Glutamine Synthetase from Conifers: Unraveling the Hidden Paralogs

Orthologs versus paralogs

The concepts of orthology and paralogy, accompanied by precise definitions (see below), were introduced by Walter Fitch in a seminal paper published as early as 1970 [1]. Over the next three decades or so, the use and abuse (not infrequently misuse) of these terms gave rise to interesting discussions about the fruitfulness of such concepts [2-4], a debate in which Fitch himself took part [5].
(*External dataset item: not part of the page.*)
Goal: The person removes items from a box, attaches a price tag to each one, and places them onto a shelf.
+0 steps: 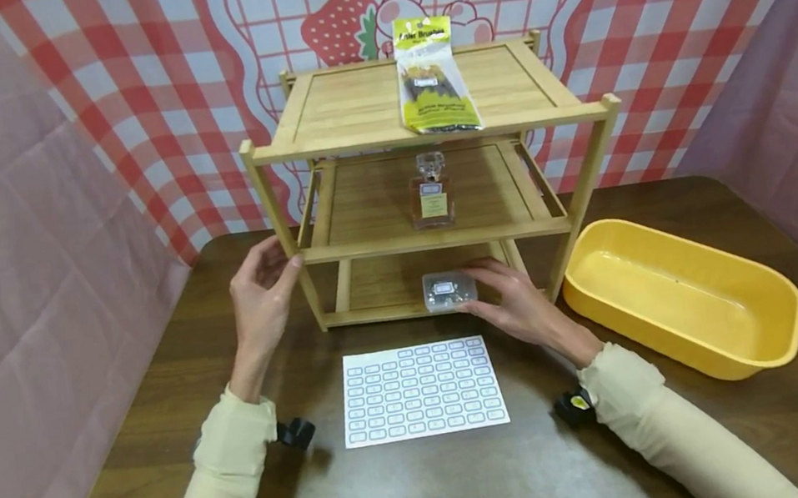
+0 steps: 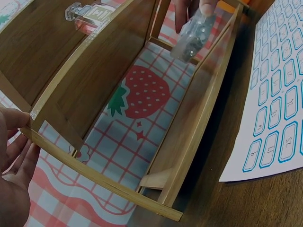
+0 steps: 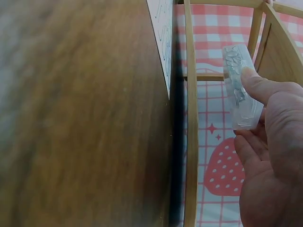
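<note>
My right hand [image 1: 512, 301] pinches a small clear plastic box [image 1: 449, 290] between thumb and fingers, at the front of the wooden rack's bottom shelf. Small pieces show through the box [image 3: 236, 75] in the right wrist view, and a white label is on its front. My left hand [image 1: 261, 296] grips the left front post of the wooden rack [image 1: 436, 240] near the middle shelf, thumb on the near side. On the middle shelf stands a perfume bottle [image 1: 432, 198] with a label. A yellow-and-clear packet of brushes [image 1: 433, 80] lies on the top shelf, overlapping its front edge.
A white sheet of numbered, blue-edged stickers [image 1: 421, 393] lies on the brown table [image 1: 432, 497] in front of the rack. To the right sits a yellow plastic basin [image 1: 673, 263], close to the rack's right post. A checked strawberry cloth [image 1: 172, 77] hangs behind.
</note>
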Demonstrator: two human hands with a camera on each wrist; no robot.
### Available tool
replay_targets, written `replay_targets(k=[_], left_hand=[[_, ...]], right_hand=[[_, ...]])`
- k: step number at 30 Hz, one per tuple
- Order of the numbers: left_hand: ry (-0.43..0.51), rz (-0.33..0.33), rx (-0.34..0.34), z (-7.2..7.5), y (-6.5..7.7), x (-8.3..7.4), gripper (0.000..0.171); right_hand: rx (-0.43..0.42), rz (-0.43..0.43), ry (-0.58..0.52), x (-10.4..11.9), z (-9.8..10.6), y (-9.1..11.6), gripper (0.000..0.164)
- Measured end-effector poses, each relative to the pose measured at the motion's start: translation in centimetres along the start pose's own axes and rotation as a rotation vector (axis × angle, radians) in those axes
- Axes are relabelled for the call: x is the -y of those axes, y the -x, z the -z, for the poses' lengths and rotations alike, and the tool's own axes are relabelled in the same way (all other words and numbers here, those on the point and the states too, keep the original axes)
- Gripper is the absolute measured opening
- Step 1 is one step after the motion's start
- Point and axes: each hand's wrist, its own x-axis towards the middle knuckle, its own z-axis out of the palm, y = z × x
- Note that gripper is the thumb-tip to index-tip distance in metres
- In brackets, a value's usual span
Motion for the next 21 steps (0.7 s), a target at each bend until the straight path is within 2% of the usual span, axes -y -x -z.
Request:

Currently, in the post-genome era, with hundreds of genomes sequenced, there is little doubt of the usefulness, and I would even say necessity, of these concepts. Thus, as stated by Eugene V Koonin, a researcher at the National Center for Biotechnology Information (NCBI), “a clear distinction between orthologs and paralogs is critical for the construction of a robust evolutionary classification of genes and reliable functional annotation of newly sequenced genomes” [6].

Before adding anything else, let’s remember the original definitions of homology, orthology and parlogy in the context of gene/protein evolution.

Homology: Refering to genes (or proteins), that are descended from a gene (or protein) present in a common ancestor.
Orthology: Genes or proteins separated (that have diverged) by speciation events are called orthologs.
Paralogy: Genes of proteins separated (that have diverged) by duplication events are called paralogs.

A common misconception is that paralogous genes must always exist within the same genome or species, although the definition does not impose such a restriction. This misunderstanding may stem from the fact that, when paralogs first arise through gene duplication, both copies naturally coexist within the same genome (Figure 1). However, as evolution proceeds, these paralogs are not necessarily confined to the same genome or organism.

Figure 1. Duplications events are marked by orange squares while speciation events are indicated by orange circles.

Along time, gene families expand (gene duplication) and contract (gene loss), and we can end up finding paralogs in different species. Sometimes, these paralogs are easy to recognize. For instance, multiple homologs in the same genome will always be paralogs. However, many other times paralogs are easy to confuse with orthologs (Figure 2).

Figure 2. Certain sequences of events (duplications: orange squares, speciations: orange circles, and losses: orange crosses) can lead to confusing paralogs as ortholgs.

One last general cautionary note before we move forward and jump into the specifics of the GS evolutionary history in gymnosperms. Another misconception that we often find in the literature is related to the use of the term ‘ortholog’ for proteins present in different species but fulfiling the same function, while in these misleading context, the term ‘paralogs’ is reserved for proteins found in the same species but performing different functions. However, as pointed by Jensen [4]: “Although plenty of examples exist for which this evolutionary scenario has indeed played out, it is quite possible for orthologs to acquire different catalytic (or regulatory) properties and for paralogs to retain the same function”. In fact, recent data suggests that this last possibility occurs very frequently [7].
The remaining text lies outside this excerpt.